First we define Rayleigh quotient as $$R(u)=\frac{\int_M|\nabla u|^2 dV_g}{\int_M |u|^2d V_g}$$ We can deduce that the first nonzero eigenvalue of Laplacian operator is $$\lambda_1=\inf\{R(u): \int_M u dV_g=0\}$$ Later I found that some people write it as $$\lambda_1=\inf\{\sup\{R(u):u\in L\}:\dim L=2\}$$ Where $L$ is a subspace of $C^{\infty}(M)$. Here $M$ is a riemannian manifold, but I think it doesn't really matter in my question, or just think it as a compact domain in $R^n$.
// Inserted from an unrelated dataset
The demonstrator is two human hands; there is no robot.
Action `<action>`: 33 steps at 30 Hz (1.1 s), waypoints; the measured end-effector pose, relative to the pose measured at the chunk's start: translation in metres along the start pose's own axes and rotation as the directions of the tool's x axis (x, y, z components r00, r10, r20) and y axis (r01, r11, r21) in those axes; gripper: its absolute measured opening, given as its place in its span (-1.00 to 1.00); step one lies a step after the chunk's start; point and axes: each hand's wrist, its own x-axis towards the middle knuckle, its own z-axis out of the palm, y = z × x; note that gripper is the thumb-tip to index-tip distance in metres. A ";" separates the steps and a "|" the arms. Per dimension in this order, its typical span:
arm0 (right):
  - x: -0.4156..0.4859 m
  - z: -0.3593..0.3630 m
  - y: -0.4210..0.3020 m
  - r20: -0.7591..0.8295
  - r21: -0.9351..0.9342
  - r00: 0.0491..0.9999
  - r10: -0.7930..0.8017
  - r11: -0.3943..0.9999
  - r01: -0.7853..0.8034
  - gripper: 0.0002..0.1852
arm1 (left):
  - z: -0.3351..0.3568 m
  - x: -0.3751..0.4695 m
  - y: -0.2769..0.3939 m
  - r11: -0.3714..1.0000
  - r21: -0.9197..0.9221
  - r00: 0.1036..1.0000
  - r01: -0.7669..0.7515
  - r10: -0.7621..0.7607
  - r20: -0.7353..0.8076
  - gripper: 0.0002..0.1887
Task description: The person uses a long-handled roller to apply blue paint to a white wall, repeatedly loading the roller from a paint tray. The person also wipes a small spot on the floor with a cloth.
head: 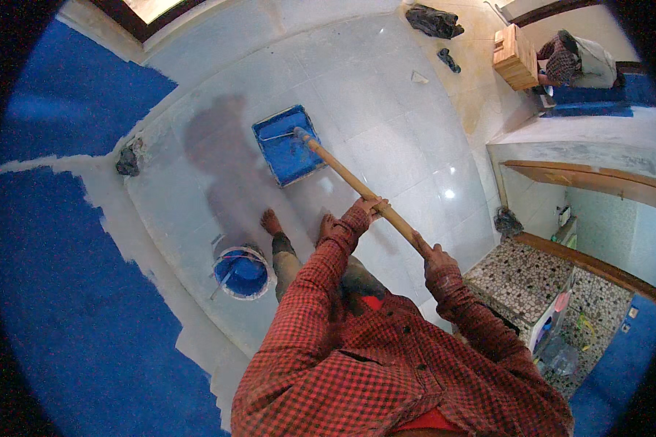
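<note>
Both hands grip a long wooden pole (pixel 350 177) that slants from upper left to lower right. My left hand (pixel 373 208) is closed around its middle, nearer the roller. At the pole's rear end is my right hand (pixel 440 259), also closed on it. The far end reaches a paint roller (pixel 284 123) in a rectangular tray (pixel 298 170) coated with blue paint on the floor. How much paint the roller carries cannot be told. Left of my feet stands a bucket (pixel 244 273) with blue paint and a thin stick or handle inside.
Partly blue-painted walls (pixel 87 295) run along the left. Black plastic (pixel 434 22) lies on the floor at the top. Another person (pixel 571 63) bends beside a wooden box (pixel 514 57) at the upper right. A pebble-patterned counter (pixel 516 273) holding various items stands at the right.
</note>
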 end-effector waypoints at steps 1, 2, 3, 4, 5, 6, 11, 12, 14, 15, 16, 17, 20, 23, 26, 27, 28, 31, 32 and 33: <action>0.001 0.000 0.000 0.008 -0.004 1.000 0.011 1.000 -0.011 -0.21 | 0.003 -0.002 0.001 1.000 0.018 1.000 -0.006 0.006 0.004 -0.72; 0.003 -0.001 0.000 0.016 -0.003 1.000 0.012 1.000 -0.012 -0.20 | 0.005 -0.004 0.002 0.999 0.036 1.000 -0.013 0.013 0.007 -0.71; 0.004 -0.003 0.000 0.025 0.002 1.000 0.013 1.000 -0.013 -0.20 | 0.010 -0.007 0.004 0.998 0.057 1.000 -0.017 0.017 0.009 -0.69; 0.006 -0.009 -0.002 0.027 -0.010 1.000 0.006 1.000 -0.005 -0.20 | -0.001 0.000 0.001 0.933 0.269 0.967 -0.238 0.200 0.160 -0.69; 0.007 -0.015 -0.005 0.018 -0.026 1.000 -0.011 1.000 0.012 -0.20 | -0.013 0.007 -0.001 0.777 0.430 0.880 -0.460 0.334 0.338 -0.68; 0.008 -0.016 -0.006 0.015 -0.030 1.000 -0.021 0.999 0.021 -0.20 | -0.013 0.007 0.001 0.689 0.497 0.842 -0.527 0.347 0.412 -0.68; 0.017 -0.020 -0.008 0.121 0.034 0.991 -0.053 0.998 0.049 -0.27 | -0.022 0.001 0.013 0.529 0.594 0.792 -0.605 0.324 0.517 -0.69; 0.019 -0.024 -0.010 0.179 0.060 0.982 -0.066 0.997 0.056 -0.32 | -0.023 -0.002 0.016 0.527 0.600 0.795 -0.602 0.319 0.517 -0.69; 0.022 -0.024 -0.013 0.266 0.142 0.959 -0.102 0.988 0.065 -0.44 | -0.026 -0.010 0.022 0.586 0.608 0.840 -0.535 0.292 0.458 -0.68; 0.024 -0.019 -0.011 0.297 0.202 0.947 -0.122 0.977 0.063 -0.51 | -0.021 -0.017 0.024 0.617 0.616 0.868 -0.490 0.278 0.412 -0.70; 0.029 -0.011 -0.011 0.325 0.261 0.934 -0.150 0.963 0.064 -0.57 | -0.017 -0.024 0.028 0.641 0.624 0.892 -0.447 0.269 0.363 -0.72; 0.029 -0.001 -0.013 0.265 0.249 0.952 -0.156 0.964 0.088 -0.71 | -0.014 -0.031 0.033 0.637 0.642 0.904 -0.426 0.275 0.327 -0.75; 0.034 -0.001 -0.036 0.330 0.219 0.936 -0.119 0.975 0.046 -0.71 | -0.041 -0.022 0.031 0.727 0.564 0.920 -0.391 0.291 0.263 -0.75; 0.030 -0.007 -0.061 0.338 0.228 0.941 -0.028 0.972 -0.053 -0.71 | -0.074 -0.017 0.029 -0.240 0.856 0.792 -0.458 0.327 0.516 -0.74; 0.028 -0.008 -0.070 0.446 0.282 0.893 0.061 0.937 -0.204 -0.67 | -0.085 -0.023 0.023 -0.628 0.721 0.797 -0.295 0.255 0.548 -0.73; 0.027 -0.006 -0.072 0.504 0.309 0.858 0.101 0.906 -0.288 -0.65 | -0.090 -0.024 0.021 -0.581 0.762 0.821 -0.287 0.261 0.508 -0.73; 0.027 -0.009 -0.079 0.550 0.314 0.825 0.127 0.884 -0.346 -0.63 | -0.114 -0.013 0.014 -0.215 0.880 0.813 -0.424 0.338 0.475 -0.74; 0.022 0.019 -0.085 0.428 0.266 0.903 0.028 0.951 -0.156 -0.45 | -0.142 0.002 0.006 0.471 0.653 0.801 -0.593 0.422 0.424 -0.74; 0.018 0.005 -0.093 0.412 0.279 0.911 0.010 0.951 -0.136 -0.50 | -0.131 -0.011 0.011 0.396 0.665 0.769 -0.633 0.422 0.480 -0.73; 0.017 0.002 -0.095 0.423 0.301 0.906 -0.020 0.946 -0.120 -0.45 | -0.127 -0.017 0.016 0.378 0.669 0.763 -0.640 0.415 0.496 -0.72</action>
My question: I guess they are equivalent, but it is not that obvious for me, can any one show some ideas how to prove the equivalence between these two definitions or show me some references about it?
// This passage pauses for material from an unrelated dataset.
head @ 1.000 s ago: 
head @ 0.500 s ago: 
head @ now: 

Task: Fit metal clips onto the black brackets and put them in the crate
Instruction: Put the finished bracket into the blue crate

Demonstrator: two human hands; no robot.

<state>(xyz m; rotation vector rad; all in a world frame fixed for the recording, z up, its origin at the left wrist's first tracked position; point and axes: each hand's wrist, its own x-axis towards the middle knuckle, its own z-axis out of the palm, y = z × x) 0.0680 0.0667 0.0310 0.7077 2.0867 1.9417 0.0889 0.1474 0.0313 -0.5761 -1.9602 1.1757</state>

Remark: After thinking, I have some ideas: (1) if we can show that every 2-dimensional subspace $L_2$ of $C^{\infty}(M)$ contains a function $u$ with property $\int_M udV_g=0$, then in every $L_2$ subspace we have $$\sup\{R(u):u\in L_2\}\geq R(u).$$ Naturally we can get "no less" inequality.
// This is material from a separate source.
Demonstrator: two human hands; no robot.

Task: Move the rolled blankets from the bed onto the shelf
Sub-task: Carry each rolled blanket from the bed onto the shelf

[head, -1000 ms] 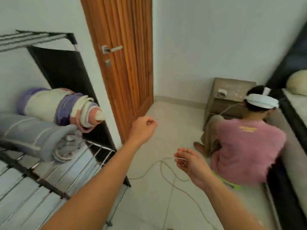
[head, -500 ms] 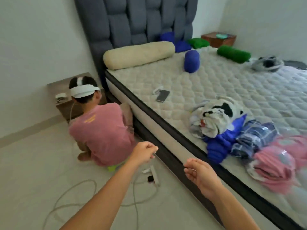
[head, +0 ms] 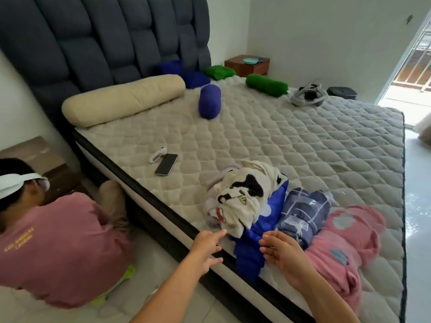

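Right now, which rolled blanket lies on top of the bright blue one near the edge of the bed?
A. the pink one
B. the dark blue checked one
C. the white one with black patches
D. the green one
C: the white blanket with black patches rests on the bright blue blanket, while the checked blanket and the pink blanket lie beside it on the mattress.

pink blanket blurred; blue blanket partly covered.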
(2) For any $u$ with property $\int_M udV_g=0$, we can construct a $L_2$ subspace as $L_2=\{au+b\}$, then for any $v\in L_2$ $$R(v)=R(au+b)=\frac{\int_M a^2|\nabla u|^2dV_g}{\int_M a^2u^2+b^2 dV_g}=\frac{\int_M |\nabla u|^2dV_g}{\int_M u^2dV_g+b^2/a^2V(g) }\leq R(u).$$
From here can we get "no bigger" inequality?